▶ PROMPT
In the response, each entry below should appear again exactly as given.

▶ SOURCE MATERIAL
%%

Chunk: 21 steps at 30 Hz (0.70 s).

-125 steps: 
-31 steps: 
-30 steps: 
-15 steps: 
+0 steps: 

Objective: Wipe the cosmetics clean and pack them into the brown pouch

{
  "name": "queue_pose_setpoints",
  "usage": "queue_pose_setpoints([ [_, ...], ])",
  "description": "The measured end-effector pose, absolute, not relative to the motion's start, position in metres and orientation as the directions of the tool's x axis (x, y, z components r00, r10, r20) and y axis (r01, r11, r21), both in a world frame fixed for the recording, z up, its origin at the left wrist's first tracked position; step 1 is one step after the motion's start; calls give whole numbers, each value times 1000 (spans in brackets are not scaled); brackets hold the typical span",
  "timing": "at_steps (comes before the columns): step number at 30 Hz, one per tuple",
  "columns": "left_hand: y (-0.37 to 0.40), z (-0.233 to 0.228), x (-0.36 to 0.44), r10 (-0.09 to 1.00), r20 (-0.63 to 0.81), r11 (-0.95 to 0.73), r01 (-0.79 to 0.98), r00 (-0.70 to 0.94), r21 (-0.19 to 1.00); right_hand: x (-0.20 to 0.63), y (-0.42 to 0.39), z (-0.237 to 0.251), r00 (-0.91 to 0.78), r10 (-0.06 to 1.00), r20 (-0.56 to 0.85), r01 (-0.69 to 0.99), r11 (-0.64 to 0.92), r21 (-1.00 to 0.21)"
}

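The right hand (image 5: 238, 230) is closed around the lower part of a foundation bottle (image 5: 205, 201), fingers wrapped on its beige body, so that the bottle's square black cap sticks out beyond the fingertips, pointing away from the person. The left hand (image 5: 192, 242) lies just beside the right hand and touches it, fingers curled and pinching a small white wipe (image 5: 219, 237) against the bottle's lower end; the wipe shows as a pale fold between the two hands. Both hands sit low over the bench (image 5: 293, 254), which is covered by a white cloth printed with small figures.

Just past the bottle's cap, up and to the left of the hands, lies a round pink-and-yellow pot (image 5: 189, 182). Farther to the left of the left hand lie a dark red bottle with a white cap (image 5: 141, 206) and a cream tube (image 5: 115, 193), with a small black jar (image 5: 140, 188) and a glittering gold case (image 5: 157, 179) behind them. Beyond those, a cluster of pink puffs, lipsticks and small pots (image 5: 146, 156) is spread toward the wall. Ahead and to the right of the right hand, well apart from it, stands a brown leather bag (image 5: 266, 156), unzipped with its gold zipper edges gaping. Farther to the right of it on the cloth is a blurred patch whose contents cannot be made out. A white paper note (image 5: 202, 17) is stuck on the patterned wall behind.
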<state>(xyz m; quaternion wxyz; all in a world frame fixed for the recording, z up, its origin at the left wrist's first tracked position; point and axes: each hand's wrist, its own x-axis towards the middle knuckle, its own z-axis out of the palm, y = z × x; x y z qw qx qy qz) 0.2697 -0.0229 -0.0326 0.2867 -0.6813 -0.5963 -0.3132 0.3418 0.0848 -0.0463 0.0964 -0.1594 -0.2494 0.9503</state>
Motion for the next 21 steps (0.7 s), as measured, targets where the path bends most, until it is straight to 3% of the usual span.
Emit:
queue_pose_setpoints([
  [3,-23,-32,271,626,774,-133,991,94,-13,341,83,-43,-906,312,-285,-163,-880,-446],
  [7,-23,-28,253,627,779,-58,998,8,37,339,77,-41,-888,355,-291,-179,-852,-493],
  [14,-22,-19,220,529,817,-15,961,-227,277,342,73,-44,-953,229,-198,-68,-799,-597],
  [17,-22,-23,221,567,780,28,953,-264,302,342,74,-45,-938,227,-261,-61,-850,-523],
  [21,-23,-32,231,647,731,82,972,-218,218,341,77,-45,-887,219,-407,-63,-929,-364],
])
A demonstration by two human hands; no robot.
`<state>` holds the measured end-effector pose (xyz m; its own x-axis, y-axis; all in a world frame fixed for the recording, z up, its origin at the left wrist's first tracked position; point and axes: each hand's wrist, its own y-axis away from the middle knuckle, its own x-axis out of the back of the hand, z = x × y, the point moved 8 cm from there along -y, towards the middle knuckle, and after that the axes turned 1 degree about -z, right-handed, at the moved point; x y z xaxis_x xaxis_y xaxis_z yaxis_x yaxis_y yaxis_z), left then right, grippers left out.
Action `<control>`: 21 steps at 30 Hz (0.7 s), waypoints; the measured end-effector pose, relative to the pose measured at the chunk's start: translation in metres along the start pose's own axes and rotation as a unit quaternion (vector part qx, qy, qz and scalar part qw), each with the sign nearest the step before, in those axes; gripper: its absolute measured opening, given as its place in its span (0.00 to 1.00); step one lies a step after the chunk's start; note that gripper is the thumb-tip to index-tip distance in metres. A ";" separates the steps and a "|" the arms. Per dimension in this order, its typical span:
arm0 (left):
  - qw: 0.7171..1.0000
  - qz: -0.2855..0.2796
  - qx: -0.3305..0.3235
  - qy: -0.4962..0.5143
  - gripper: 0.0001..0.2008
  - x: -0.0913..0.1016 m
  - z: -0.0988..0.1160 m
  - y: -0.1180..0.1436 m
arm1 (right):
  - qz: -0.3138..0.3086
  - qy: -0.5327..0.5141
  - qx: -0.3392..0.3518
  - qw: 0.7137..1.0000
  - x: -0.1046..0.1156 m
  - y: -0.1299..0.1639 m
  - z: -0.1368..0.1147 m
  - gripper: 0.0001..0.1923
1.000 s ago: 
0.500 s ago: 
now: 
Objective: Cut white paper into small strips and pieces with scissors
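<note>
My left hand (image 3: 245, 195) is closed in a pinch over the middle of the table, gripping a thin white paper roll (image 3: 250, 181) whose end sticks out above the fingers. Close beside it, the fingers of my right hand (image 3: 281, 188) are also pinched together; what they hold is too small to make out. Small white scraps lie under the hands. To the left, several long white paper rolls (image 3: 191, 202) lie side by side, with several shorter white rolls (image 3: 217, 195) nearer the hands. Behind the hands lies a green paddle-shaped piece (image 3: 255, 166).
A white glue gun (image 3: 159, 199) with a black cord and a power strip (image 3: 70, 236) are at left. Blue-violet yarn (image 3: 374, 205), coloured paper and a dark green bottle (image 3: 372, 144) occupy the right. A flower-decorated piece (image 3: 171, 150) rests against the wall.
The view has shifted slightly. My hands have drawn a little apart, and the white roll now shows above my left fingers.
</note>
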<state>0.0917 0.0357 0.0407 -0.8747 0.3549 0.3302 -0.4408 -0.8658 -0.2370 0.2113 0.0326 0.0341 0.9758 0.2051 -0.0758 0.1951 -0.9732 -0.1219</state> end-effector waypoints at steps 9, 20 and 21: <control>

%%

▶ ANSWER TO THE EXERCISE
Chunk: 21 steps at 30 Hz (0.70 s).

-125 steps: 
-31 steps: 
-30 steps: 
-15 steps: 
+0 steps: 

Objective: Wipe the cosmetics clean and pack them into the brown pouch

{
  "name": "queue_pose_setpoints",
  "usage": "queue_pose_setpoints([ [_, ...], ])",
  "description": "The measured end-effector pose, absolute, not relative to the motion's start, position in metres and orientation as the directions of the tool's x axis (x, y, z components r00, r10, r20) and y axis (r01, r11, r21), both in a world frame fixed for the recording, z up, its origin at the left wrist's first tracked position; step 1 is one step after the motion's start; calls give whole numbers, each value times 1000 (spans in brackets are not scaled); brackets hold the typical span",
  "timing": "at_steps (comes before the columns): step number at 30 Hz, one per tuple",
  "columns": "left_hand: y (-0.37 to 0.40), z (-0.233 to 0.228), x (-0.36 to 0.44), r10 (-0.09 to 1.00), r20 (-0.63 to 0.81), r11 (-0.95 to 0.73), r01 (-0.79 to 0.98), r00 (-0.70 to 0.94), r21 (-0.19 to 1.00); right_hand: x (-0.20 to 0.63), y (-0.42 to 0.39), z (-0.237 to 0.251), r00 (-0.91 to 0.78), r10 (-0.06 to 1.00), r20 (-0.56 to 0.85), r01 (-0.69 to 0.99), r11 (-0.64 to 0.92), r21 (-1.00 to 0.21)"
}

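The right hand (image 5: 238, 230) is closed around the lower part of a foundation bottle (image 5: 205, 201), fingers wrapped on its beige body, so that the bottle's square black cap sticks out beyond the fingertips, pointing away from the person. The left hand (image 5: 192, 242) lies just beside the right hand and touches it, fingers curled and pinching a small white wipe (image 5: 219, 237) against the bottle's lower end; the wipe shows as a pale fold between the two hands. Both hands sit low over the bench (image 5: 293, 254), which is covered by a white cloth printed with small figures.

Just past the bottle's cap, up and to the left of the hands, lies a round pink-and-yellow pot (image 5: 189, 182). Farther to the left of the left hand lie a dark red bottle with a white cap (image 5: 141, 206) and a cream tube (image 5: 115, 193), with a small black jar (image 5: 140, 188) and a glittering gold case (image 5: 157, 179) behind them. Beyond those, a cluster of pink puffs, lipsticks and small pots (image 5: 146, 156) is spread toward the wall. Ahead and to the right of the right hand, well apart from it, stands a brown leather bag (image 5: 266, 156), unzipped with its gold zipper edges gaping. Farther to the right of it on the cloth is a blurred patch whose contents cannot be made out. A white paper note (image 5: 202, 17) is stuck on the patterned wall behind.
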<state>(xyz m; quaternion wxyz; all in a world frame fixed for the recording, z up, its origin at the left wrist's first tracked position; point and axes: each hand's wrist, its own x-axis towards the middle knuckle, its own z-axis out of the palm, y = z × x; x y z qw qx qy qz) 0.2697 -0.0229 -0.0326 0.2867 -0.6813 -0.5963 -0.3132 0.3418 0.0848 -0.0463 0.0964 -0.1594 -0.2494 0.9503</state>
Motion for the next 21 steps (0.7 s), as measured, targets where the path bends most, until it is straight to 3% of the usual span.
Emit:
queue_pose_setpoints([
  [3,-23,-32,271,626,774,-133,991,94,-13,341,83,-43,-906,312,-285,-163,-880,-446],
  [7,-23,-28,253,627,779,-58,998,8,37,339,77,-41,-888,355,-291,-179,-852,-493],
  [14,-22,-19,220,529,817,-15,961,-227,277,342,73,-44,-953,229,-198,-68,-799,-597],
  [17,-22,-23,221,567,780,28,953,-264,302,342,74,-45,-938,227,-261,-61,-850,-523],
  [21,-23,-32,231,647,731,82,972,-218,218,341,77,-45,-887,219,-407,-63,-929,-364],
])
A demonstration by two human hands; no robot.
`<state>` holds the measured end-effector pose (xyz m; its own x-axis, y-axis; all in a world frame fixed for the recording, z up, its origin at the left wrist's first tracked position; point and axes: each hand's wrist, its own y-axis away from the middle knuckle, its own x-axis out of the back of the hand, z = x × y, the point moved 8 cm from there along -y, towards the middle knuckle, and after that the axes turned 1 degree about -z, right-handed, at the moved point; x y z xaxis_x xaxis_y xaxis_z yaxis_x yaxis_y yaxis_z), left then right, grippers left out.
Action `<control>`: 21 steps at 30 Hz (0.7 s), waypoints; the measured end-effector pose, relative to the pose measured at the chunk's start: translation in metres along the start pose's own axes and rotation as a unit quaternion (vector part qx, qy, qz and scalar part qw), each with the sign nearest the step before, in those axes; gripper: its absolute measured opening, given as its place in its span (0.00 to 1.00); step one lies a step after the chunk's start; note that gripper is the thumb-tip to index-tip distance in metres. A ";" separates the steps and a "|" the arms. Per dimension in this order, its typical span:
arm0 (left):
  - qw: 0.7171..1.0000
  - qz: -0.2855..0.2796
  - qx: -0.3305..0.3235
  - qy: -0.4962..0.5143
  - gripper: 0.0001..0.2008
  - x: -0.0913..0.1016 m
  - z: -0.0988..0.1160 m
  - y: -0.1180..0.1436 m
arm1 (right):
  - qz: -0.3138..0.3086
  - qy: -0.5327..0.5141
  - qx: -0.3392..0.3518
  - qw: 0.7137..1.0000
  - x: -0.1046..0.1156 m
  - y: -0.1299..0.1639 m
  - z: -0.1368..0.1147 m
  - gripper: 0.0001..0.1923
1.000 s ago: 
0.500 s ago: 
now: 
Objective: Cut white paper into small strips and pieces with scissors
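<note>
My left hand (image 3: 245, 195) is closed in a pinch over the middle of the table, gripping a thin white paper roll (image 3: 250, 181) whose end sticks out above the fingers. Close beside it, the fingers of my right hand (image 3: 281, 188) are also pinched together; what they hold is too small to make out. Small white scraps lie under the hands. To the left, several long white paper rolls (image 3: 191, 202) lie side by side, with several shorter white rolls (image 3: 217, 195) nearer the hands. Behind the hands lies a green paddle-shaped piece (image 3: 255, 166).
A white glue gun (image 3: 159, 199) with a black cord and a power strip (image 3: 70, 236) are at left. Blue-violet yarn (image 3: 374, 205), coloured paper and a dark green bottle (image 3: 372, 144) occupy the right. A flower-decorated piece (image 3: 171, 150) rests against the wall.
The view has shifted slightly. My hands have drawn a little apart, and the white roll now shows above my left fingers.
</note>
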<state>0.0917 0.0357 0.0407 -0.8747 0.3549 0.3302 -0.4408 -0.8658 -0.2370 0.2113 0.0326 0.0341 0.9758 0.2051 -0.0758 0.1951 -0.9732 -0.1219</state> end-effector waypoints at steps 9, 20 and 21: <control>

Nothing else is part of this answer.